Wednesday, March 17, 2010

Archiving Documents

A few months ago, we took a look at our filing cabinet in our office.  We have a lot of documents that we have saved, just in case we had a need for that information.  Unfortunately, over time the amount of paper continues to increase.  So I decided to look for a solution for me to digitize all of this content.

The Evernote blog had a post about Pixily/OfficeDrop.  This is a service where you can mail your documents in and they scan them and run OCR software.  Then they host the files in a digital locker, where you can search or organize them.  This seemd like a reasonable service, but it works best for scanning documents as you receive them.  In order for use to scan through our backlog of documents, it would have cost several hundred dollars.

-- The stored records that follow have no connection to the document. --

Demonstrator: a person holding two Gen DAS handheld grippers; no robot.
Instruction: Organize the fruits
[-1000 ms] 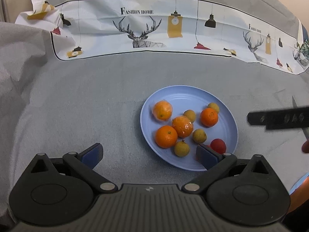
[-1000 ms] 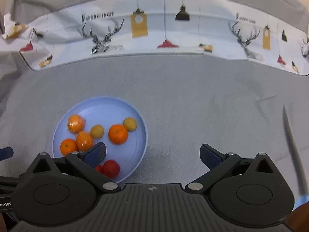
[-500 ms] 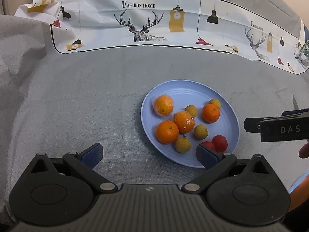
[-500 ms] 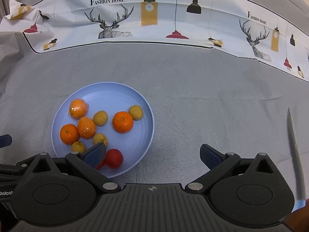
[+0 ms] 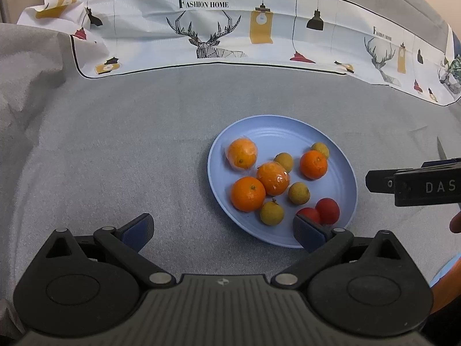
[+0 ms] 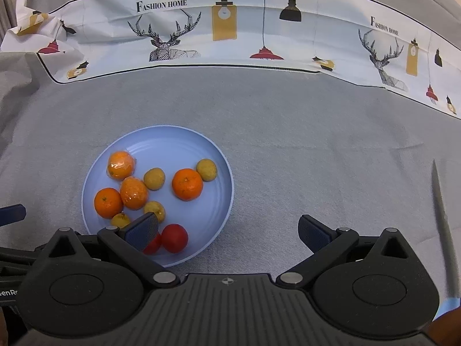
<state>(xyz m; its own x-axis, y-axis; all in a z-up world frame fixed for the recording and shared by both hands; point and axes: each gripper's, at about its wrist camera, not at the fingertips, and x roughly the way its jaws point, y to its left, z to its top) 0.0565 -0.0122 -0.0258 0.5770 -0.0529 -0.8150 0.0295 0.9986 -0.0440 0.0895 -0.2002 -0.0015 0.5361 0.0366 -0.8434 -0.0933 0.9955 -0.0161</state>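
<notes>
A light blue plate (image 5: pixel 276 128) (image 6: pixel 173 139) lies on the grey cloth and holds several oranges, such as one at the front left (image 5: pixel 247 193) (image 6: pixel 107 202), two of them in clear wrap, several small yellow fruits (image 5: pixel 299 192) (image 6: pixel 206 169) and two red fruits (image 5: pixel 327 210) (image 6: pixel 174 238). My left gripper (image 5: pixel 222 230) is open and empty, just before the plate's near left edge. My right gripper (image 6: pixel 229 232) is open and empty, at the plate's near right edge, its left finger over the red fruits.
A knife (image 6: pixel 445 230) lies on the cloth at the far right. A white printed cloth (image 5: pixel 230 28) runs along the back. The right gripper's body (image 5: pixel 415 184) shows at the right of the left wrist view. Grey cloth (image 6: pixel 317 132) spreads right of the plate.
Both grippers have drawn back and lifted a little, so the plate sits farther up in both views. Both stay open. The fruits have not moved.
</notes>
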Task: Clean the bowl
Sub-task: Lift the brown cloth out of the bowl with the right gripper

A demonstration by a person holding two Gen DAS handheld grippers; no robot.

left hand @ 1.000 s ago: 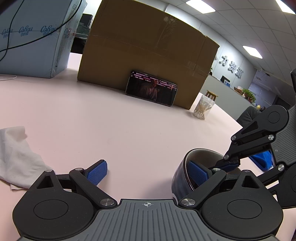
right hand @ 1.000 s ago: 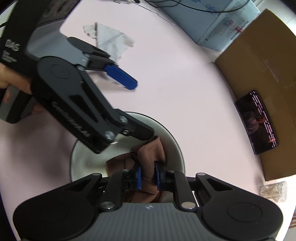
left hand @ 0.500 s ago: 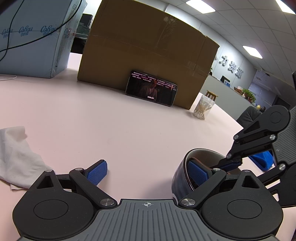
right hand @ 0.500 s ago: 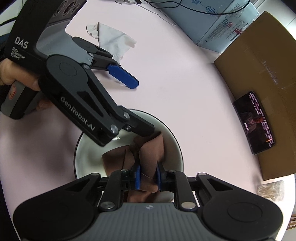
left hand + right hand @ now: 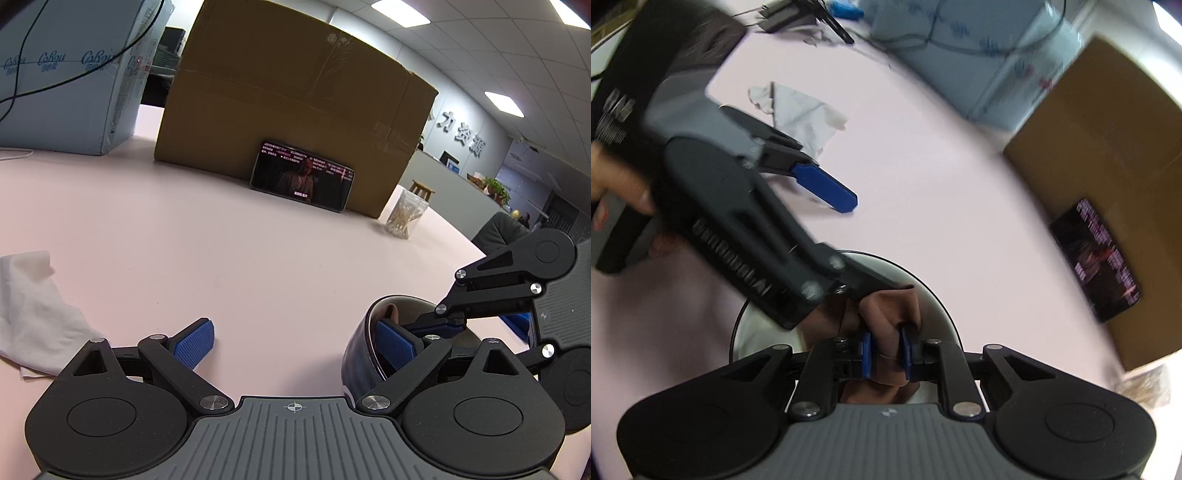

We decided not to go with OfficeDrop, not only because of the cost of scanning our backlog of documents, but also for the cost of the service.  The amount of storage that you get, I feel, is not worth the monthly charge.

We decided to do the scanning ourselves.  We bought a Fujitsu ScanSnap S1500M document scanner to do the scanning.  This scanner will quickly scan a batch of multiple side documents.  The included software has some pretty useful features:

  1. Automatically detects the number of printed sides on a sheet

  2. OCR and creation of searchable PDFs




When I was uploading photos to my Picassa Web account, I purchased space in my Google Account, so I decided that I could also use this space to upload the pdfs that are generated by the scaner into Google Docs.  The copy stored in Google Docs gives me an offsite storage backup of these files.

When the files are stored in Google Docs, I can share either individual documents or whole folders with other people.  Also, I am able to search for the documents based on the file content.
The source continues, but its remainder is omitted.